A Debt consolidation loan is a loan where you get a lump sum to pay off your old debts. Afterward, you will make a monthly payment to the new debt. Debt consolidation loans can cause you to lose some credit score because a hard inquiry must be made every time you apply for a new loan. However, new credit only accounts for a small portion of the credit score so it shouldn’t matter much.

The more important thing to be emphasized is your punctualness in submitting the payment to the loan. If you are late in submitting a payment, they may report it to the credit bureau and it will cause you to lose more points in your credit score. On the other hand, if you promptly make payment, you will see an improvement on your credit score after a few months.

Taking out a debt consolidation loan prevents you from having to keep track of multiple due dates.
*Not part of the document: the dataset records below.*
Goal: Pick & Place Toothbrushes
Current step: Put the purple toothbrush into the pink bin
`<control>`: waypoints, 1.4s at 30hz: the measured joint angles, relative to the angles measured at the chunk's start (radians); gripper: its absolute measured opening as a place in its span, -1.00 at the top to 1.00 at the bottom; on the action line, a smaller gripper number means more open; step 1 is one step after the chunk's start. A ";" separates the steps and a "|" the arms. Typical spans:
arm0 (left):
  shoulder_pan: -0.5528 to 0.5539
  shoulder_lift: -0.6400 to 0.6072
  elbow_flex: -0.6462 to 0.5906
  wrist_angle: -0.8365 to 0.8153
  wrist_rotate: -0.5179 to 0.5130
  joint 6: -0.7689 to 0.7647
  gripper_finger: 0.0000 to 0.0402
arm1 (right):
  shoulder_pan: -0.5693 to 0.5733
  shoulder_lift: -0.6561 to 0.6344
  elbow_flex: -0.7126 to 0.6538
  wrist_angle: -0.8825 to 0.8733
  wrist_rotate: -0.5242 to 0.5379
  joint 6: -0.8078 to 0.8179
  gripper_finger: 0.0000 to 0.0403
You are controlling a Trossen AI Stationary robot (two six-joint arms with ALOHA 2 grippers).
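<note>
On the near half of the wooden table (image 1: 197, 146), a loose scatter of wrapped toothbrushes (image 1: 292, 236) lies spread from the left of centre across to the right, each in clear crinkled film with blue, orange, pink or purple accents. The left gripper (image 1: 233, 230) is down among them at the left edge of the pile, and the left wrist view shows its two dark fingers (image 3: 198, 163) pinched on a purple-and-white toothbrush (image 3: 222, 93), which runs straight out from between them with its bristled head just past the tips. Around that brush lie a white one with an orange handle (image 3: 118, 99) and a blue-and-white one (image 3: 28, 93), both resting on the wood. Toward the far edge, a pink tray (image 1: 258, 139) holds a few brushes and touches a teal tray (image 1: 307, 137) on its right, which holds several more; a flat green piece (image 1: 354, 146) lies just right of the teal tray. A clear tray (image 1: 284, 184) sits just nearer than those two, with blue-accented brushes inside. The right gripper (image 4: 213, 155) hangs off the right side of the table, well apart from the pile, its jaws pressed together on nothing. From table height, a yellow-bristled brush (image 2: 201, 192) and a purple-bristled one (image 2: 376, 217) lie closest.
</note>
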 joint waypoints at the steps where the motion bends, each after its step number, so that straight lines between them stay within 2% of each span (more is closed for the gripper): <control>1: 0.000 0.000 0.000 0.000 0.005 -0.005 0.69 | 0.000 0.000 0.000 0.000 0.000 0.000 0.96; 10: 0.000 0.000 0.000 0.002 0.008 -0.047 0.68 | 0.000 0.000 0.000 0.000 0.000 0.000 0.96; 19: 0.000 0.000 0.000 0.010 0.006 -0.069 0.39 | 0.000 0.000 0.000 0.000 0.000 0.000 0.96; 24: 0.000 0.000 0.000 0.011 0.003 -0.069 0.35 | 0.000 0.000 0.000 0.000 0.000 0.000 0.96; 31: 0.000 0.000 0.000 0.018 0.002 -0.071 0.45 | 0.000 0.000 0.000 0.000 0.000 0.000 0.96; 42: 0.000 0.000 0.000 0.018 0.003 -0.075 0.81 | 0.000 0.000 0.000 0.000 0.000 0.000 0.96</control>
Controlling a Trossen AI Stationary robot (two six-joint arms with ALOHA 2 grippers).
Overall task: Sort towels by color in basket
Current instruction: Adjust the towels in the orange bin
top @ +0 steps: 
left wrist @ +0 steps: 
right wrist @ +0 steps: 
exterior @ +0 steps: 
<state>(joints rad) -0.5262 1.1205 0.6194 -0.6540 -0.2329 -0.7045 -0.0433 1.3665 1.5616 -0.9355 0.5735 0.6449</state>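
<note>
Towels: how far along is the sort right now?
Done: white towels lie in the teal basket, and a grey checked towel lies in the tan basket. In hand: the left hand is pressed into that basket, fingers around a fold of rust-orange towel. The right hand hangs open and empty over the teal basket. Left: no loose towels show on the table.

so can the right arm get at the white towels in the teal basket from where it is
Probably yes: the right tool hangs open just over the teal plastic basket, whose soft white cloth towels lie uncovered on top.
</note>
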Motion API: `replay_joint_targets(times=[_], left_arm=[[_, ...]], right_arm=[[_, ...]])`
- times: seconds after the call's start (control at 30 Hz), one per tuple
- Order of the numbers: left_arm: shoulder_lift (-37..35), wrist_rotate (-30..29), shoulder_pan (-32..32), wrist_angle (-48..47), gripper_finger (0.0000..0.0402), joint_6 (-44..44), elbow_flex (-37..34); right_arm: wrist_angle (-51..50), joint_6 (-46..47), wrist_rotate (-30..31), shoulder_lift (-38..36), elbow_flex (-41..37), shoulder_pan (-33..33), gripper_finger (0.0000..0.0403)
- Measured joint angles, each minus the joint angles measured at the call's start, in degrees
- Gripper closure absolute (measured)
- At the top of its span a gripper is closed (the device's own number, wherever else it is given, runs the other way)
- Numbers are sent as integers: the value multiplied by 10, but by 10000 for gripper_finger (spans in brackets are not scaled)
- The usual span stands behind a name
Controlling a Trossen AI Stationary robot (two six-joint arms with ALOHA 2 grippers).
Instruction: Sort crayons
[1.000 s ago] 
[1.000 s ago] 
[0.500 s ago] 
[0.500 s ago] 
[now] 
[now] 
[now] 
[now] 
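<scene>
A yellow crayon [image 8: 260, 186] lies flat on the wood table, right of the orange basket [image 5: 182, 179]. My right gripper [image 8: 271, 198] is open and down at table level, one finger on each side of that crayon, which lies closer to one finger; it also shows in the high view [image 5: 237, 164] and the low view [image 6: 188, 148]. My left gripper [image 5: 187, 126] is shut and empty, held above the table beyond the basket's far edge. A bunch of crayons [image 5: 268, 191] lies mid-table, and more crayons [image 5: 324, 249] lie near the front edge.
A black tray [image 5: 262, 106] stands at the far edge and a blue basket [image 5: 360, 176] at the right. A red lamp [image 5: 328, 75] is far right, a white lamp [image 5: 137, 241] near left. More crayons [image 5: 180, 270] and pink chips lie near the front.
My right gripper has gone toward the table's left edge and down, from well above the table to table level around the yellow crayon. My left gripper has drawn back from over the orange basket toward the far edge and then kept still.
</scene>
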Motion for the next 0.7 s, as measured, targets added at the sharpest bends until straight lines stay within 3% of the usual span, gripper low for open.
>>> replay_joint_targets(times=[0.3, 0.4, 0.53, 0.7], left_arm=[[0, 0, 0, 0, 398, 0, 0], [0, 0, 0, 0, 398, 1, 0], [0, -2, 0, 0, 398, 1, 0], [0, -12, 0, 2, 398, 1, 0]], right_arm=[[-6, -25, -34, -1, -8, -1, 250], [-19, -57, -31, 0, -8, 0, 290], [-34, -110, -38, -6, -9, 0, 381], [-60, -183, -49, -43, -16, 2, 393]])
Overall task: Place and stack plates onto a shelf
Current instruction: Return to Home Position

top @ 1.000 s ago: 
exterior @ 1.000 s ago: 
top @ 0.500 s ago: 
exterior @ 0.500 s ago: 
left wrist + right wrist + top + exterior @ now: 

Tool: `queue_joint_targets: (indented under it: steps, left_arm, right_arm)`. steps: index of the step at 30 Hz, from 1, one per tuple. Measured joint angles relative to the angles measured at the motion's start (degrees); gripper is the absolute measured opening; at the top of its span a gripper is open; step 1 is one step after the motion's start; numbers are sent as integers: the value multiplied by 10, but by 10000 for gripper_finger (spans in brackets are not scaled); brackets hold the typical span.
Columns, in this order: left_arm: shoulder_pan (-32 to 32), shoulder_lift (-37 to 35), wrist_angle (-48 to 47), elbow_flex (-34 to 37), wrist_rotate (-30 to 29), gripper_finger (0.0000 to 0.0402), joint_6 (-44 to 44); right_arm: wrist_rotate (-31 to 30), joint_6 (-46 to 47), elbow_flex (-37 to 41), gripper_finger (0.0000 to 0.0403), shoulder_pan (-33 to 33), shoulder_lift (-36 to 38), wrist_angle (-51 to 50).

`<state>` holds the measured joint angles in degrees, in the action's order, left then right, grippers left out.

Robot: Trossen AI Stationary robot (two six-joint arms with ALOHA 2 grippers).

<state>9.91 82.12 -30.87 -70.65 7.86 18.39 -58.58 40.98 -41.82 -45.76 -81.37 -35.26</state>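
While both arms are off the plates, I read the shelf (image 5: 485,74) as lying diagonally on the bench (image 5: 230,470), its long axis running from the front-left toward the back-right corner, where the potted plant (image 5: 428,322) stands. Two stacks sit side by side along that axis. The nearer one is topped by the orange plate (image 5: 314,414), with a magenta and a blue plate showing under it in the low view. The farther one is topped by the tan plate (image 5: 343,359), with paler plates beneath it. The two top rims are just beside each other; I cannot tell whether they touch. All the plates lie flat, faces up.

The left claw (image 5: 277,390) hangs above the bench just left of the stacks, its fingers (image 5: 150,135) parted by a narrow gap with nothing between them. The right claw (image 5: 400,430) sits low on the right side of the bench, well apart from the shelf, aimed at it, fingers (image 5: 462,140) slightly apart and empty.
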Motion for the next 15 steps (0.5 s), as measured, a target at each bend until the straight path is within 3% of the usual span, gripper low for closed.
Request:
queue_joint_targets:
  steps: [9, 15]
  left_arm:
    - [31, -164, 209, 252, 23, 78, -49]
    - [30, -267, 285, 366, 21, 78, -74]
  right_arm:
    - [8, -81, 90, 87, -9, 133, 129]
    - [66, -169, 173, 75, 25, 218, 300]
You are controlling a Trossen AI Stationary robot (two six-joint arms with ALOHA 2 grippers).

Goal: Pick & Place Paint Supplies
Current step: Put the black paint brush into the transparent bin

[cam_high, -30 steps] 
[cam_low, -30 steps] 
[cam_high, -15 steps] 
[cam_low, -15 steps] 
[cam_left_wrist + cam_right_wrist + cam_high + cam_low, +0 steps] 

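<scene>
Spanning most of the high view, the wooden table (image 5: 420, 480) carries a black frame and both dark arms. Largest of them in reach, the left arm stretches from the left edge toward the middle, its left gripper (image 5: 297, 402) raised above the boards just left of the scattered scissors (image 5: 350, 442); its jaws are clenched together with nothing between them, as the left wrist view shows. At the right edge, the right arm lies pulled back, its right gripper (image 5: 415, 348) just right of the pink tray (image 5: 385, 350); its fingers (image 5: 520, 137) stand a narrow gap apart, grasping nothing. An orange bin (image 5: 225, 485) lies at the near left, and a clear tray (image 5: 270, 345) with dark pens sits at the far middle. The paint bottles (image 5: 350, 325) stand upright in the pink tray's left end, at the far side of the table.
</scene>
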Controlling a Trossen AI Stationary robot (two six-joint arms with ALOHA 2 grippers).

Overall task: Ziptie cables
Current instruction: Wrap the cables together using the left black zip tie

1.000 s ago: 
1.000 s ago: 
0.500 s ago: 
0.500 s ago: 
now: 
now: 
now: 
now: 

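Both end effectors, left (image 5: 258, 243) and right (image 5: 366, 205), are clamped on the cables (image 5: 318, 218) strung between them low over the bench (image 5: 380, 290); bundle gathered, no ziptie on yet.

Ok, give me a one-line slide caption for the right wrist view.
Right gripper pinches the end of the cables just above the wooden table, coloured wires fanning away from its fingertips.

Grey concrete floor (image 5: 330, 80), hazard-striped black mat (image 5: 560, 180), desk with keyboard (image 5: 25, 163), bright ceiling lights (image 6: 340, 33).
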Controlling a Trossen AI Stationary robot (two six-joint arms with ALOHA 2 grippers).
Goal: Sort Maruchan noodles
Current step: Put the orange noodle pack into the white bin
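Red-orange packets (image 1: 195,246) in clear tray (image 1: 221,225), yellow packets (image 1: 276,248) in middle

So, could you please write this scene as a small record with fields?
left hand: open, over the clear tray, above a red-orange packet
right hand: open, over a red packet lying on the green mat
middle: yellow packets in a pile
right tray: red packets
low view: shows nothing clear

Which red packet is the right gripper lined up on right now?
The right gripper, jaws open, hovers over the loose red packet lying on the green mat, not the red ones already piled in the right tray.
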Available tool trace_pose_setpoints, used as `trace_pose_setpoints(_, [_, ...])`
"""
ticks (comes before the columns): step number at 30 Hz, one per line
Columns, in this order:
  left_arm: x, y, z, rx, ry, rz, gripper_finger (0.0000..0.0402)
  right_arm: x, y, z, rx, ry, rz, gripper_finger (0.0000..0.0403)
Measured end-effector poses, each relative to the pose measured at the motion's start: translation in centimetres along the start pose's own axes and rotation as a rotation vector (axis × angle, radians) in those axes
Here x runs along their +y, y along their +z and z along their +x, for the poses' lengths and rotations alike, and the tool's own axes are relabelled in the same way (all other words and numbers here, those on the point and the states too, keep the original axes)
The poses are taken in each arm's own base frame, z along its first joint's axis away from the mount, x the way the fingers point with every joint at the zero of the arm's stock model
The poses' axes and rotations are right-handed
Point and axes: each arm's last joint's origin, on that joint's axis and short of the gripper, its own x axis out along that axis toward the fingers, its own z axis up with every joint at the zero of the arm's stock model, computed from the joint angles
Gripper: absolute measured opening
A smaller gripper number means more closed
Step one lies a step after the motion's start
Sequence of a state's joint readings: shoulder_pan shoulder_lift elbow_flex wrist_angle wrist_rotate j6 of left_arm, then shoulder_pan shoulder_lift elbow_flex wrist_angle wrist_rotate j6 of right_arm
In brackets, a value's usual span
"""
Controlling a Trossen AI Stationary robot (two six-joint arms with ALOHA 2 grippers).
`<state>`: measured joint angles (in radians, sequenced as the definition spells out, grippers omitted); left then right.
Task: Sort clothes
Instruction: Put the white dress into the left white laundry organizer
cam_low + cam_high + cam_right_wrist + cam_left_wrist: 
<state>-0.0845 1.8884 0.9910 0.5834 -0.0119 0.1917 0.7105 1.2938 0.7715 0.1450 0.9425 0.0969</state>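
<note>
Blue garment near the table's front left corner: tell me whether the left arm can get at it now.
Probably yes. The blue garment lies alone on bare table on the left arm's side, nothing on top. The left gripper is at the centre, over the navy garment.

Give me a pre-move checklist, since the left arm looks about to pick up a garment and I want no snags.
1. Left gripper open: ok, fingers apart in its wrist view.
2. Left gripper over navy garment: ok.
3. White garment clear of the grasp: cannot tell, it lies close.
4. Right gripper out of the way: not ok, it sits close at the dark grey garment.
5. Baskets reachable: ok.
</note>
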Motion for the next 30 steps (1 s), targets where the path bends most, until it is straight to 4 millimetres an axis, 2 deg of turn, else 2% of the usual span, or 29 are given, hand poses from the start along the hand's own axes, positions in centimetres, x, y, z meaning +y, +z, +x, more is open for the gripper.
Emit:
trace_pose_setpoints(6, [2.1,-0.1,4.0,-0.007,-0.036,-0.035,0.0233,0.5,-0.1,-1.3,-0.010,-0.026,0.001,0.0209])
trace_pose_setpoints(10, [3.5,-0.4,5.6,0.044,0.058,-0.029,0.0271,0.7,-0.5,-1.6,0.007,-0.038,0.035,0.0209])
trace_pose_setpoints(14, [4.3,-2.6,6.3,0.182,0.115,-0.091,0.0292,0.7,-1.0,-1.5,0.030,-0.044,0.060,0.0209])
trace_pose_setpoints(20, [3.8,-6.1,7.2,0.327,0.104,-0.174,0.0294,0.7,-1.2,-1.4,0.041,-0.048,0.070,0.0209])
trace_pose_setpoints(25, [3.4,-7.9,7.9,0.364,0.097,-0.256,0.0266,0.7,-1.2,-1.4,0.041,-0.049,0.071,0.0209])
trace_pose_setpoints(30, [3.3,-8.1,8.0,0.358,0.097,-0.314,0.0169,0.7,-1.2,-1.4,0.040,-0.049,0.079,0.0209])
Now that you only have one due date to cope, you should have no problem in remembering to make your payment promptly. It will also help to improve your credit score if this is the second type of loan that you take out. You must only have one type of loan on your credit report when you apply for the loan in order to improve your credit score.

Debt consolidation personal loan allows you to obtain a lower interest rate and save money in paying back the loan. Lower interest rate means you will be able to settle the debt faster. If you are having problem coping with the monthly payment, choosing a longer repayment term on your personal loan will help to reduce your monthly payment.

If you use the loan to pay off your credit card, make sure you don’t use your credit card anymore. It is best not to close your credit card accounts during the time you repay the loan but keep them opened to prevent hurting your credit score. If you can’t control yourself from not using the card, then it’d be better for you to close down the account. You could easily recover from your credit score after that and it will be better than being trapped in a credit card debt cycle again.

You should not take out a debt consolidation loan if you are going to make a big purchase in the near future. This is because the hard inquiry is going to cause your credit score to drop and prevent you from being qualified for the loan which you plan to take out to make a big purchase. If you have financial problems, it is best not to take out a new personal loan to consolidate your debt as it may cause you more troubles afterwards.